*one of my “bomb ass selfies,” taken 9/18/15.
Being a 20-something year old in 2015, it’s no surprise that I’m one of those people that is obsessed with taking the “perfect” picture…or should I say selfie. I must say I’ve gotten selfie taking down to a science, and 99% of the time I take a bomb ass selfie!
On yesterday I was out and about (as always), and of course I had to document this fun occasion by taking a picture for social media (snapchat more specifically). If you have a snapchat then you know it can be a selfie obsessed person’s bestfriend and worst enemy. The lighting is always good on there, however you can’t take multiple pictures and then choose the best one. So in other words if you don’t like your picture then you have to delete it and start all over again. Ahhh the agony of being a first-world millennial. *sighs* Well after I had taken a thousand pics and then deleted them, my friend Shannon turned to me and said “Dev, I hate to tell you, but you need help. It’s just not that serious. They’re all you.” I would be lying if I said I didn’t hear those words way too often these days. My answer is always the same though. I want to capture the best version of me.

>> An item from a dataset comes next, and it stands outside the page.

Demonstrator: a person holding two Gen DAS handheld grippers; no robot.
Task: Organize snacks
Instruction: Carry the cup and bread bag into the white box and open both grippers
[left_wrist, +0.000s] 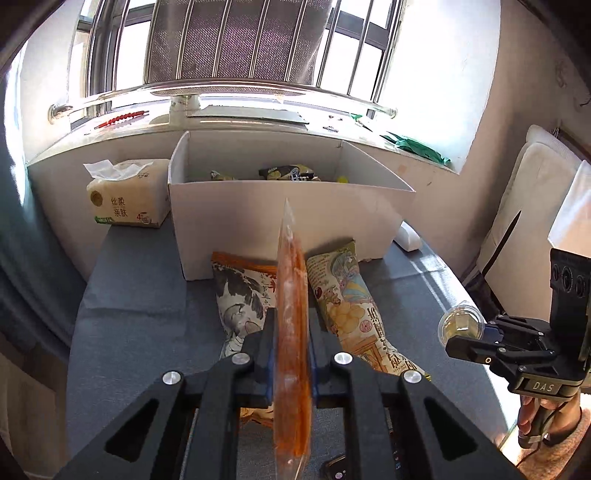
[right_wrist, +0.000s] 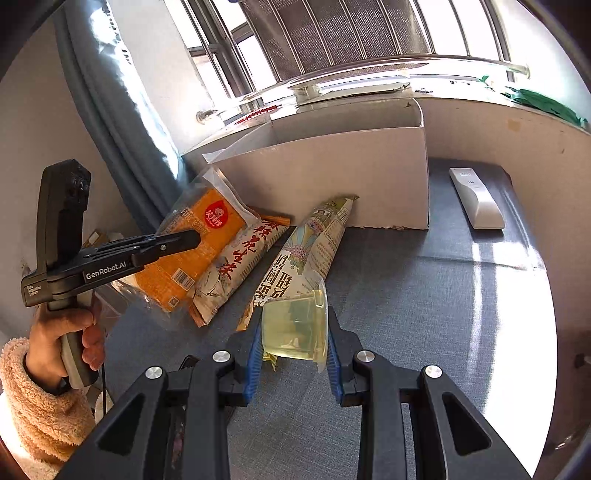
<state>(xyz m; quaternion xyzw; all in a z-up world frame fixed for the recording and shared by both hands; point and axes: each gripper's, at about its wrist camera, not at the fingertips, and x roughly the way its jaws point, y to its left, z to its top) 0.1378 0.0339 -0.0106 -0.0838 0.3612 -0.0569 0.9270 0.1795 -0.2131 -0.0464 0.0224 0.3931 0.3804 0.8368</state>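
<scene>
My left gripper is shut on a flat orange snack packet, held edge-on above the table; it also shows in the right wrist view. My right gripper is shut on a clear jelly cup, which also shows at the right of the left wrist view. A white cardboard box stands ahead with several snacks inside. Two snack bags lie in front of it: an ink-painted one and a cartoon-printed one.
A tissue pack sits left of the box. A white remote lies to the right of the box on the grey tablecloth. A windowsill and barred window run behind. A curtain hangs at the left.
</scene>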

Later on that night, once I got home, I was watching my snapchat story, and all I could say to myself was how I looked so “perfect.” And not in the good way. The pictures and videos didn’t capture how much fun we had that night it just showed how pretty we were. I then began to scroll through my phone and most of my pics and videos on my camera roll all looked the same. Not a one showcased a single flaw. I couldn’t help but to sadly ask myself, when did I become so obsessed with perfection?
I’ve always been one that prideed myself on how well I embraced my flaws. So why was I concealing that ideal on my social media accounts? Why was I flaunting the idea of something that isn’t real or even attainable for that matter.
Sadly, most of us social media obsessed millienials are this way. We value the perfect picture of us doing something amazing over the actual memory. But I think it’s about time we snap out of the “social media perfection bubble.”
Real beauty lies within imperfections, and it’s time for us to remember that. We need to stop taking pictures over and over again until will get the “perfect” one. Now I know weening ourselves out of the “social media perfection bubble” won’t be easy, but I have faith in us. Just think 20 years from now “selfie taking skills” will probably be such a thing of the past no one will even care.
I’ll keep you guys posted on how this works out for me.